Can I compute $H^1(\mathbb P^2,\mathcal O_{\mathbb P^1}(1))$? if yes, how? Note that the sheaf is not on $\mathbb P^2$, but on $\mathbb P^1$

Also is there a sheaf with this notation? $T_{1,2}$

Thanks

Answer 1

1) If $j:\mathbb P^1\hookrightarrow \mathbb P^2$ is a linear embedding one has the following formula, which might answer your question: $$H^1(\mathbb P^2,j_*\mathcal O_{\mathbb P^1}(1))=H^1(\mathbb P^1,\mathcal O_{\mathbb P^1}(1))=0 \quad (\bigstar)$$ Note that $j_*\mathcal O_{\mathbb P^1}(1)$ is a coherent sheaf on $\mathbb P^2$ of which it is perfectly legitimate to compute the cohomology.
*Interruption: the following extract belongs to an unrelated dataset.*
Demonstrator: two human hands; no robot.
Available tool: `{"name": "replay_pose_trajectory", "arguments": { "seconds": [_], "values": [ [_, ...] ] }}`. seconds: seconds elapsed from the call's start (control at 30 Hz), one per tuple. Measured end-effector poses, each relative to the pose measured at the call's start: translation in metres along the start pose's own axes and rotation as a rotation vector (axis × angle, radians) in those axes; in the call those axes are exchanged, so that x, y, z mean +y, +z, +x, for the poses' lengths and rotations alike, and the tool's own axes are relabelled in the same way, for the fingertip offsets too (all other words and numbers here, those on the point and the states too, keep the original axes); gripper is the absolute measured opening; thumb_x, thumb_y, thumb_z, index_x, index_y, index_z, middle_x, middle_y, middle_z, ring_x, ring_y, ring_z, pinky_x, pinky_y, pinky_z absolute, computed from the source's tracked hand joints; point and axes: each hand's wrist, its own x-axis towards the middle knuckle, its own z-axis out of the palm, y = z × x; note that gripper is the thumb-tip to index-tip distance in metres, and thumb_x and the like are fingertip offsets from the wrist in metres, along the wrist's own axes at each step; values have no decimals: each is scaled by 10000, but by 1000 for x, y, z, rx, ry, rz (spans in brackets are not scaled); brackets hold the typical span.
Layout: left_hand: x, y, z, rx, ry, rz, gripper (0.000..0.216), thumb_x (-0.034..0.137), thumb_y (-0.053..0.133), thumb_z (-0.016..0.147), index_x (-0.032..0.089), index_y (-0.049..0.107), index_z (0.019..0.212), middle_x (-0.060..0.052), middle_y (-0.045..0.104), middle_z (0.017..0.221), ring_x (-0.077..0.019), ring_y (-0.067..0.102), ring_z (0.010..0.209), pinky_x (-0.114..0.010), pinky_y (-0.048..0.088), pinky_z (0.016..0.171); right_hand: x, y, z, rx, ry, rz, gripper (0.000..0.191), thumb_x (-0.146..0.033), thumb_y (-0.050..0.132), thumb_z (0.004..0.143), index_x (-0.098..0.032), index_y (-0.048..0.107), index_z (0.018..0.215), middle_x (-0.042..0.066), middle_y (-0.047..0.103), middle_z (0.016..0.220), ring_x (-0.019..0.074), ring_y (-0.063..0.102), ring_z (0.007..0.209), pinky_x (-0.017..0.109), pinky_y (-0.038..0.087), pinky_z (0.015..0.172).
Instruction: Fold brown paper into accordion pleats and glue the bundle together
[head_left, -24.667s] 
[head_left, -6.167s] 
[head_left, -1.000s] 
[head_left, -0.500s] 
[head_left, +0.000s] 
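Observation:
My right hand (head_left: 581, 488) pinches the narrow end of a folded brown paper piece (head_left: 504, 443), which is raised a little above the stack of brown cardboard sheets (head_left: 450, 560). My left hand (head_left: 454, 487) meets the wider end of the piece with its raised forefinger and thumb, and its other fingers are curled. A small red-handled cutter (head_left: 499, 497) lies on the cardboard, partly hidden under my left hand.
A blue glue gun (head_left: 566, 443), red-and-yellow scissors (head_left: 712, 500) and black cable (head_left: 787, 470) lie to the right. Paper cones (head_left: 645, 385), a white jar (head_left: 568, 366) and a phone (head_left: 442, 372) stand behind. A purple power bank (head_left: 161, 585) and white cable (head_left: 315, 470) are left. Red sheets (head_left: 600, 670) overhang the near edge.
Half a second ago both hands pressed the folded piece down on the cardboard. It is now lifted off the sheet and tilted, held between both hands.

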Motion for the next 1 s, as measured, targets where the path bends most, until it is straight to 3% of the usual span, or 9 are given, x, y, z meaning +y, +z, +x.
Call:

2) The relevant context is probably the exact sequence of sheaves on $\mathbb P^2$: $$0\to \mathcal O_{\mathbb P^2}(-1)\to \mathcal O_{\mathbb P^2}\to j_*\mathcal O_{\mathbb P^1}\to 0$$ which after twisting by $\mathcal O_{\mathbb P^2}(1)$ yields $$0\to \mathcal O_{\mathbb P^2}\to \mathcal O_{\mathbb P^2}(1)\to j_*\mathcal O_{\mathbb P^1}(1)\to 0$$

3) In general, if a closed subvariety (or subscheme) $j:Y\hookrightarrow X$ is given by the quasi-coherent ideal sheaf $\mathcal I_Y$, the following exact sequence obtains: $$ 0\to \mathcal I_Y \to \mathcal O_X\to j_*\mathcal O_Y\to 0 $$ However algebraic geometers usually write just $$ 0\to \mathcal I_Y \to \mathcal O_X\to \mathcal O_Y\to 0 $$ omitting the $j_*$. This abuse of language can, unfortunately, be a source of confusion.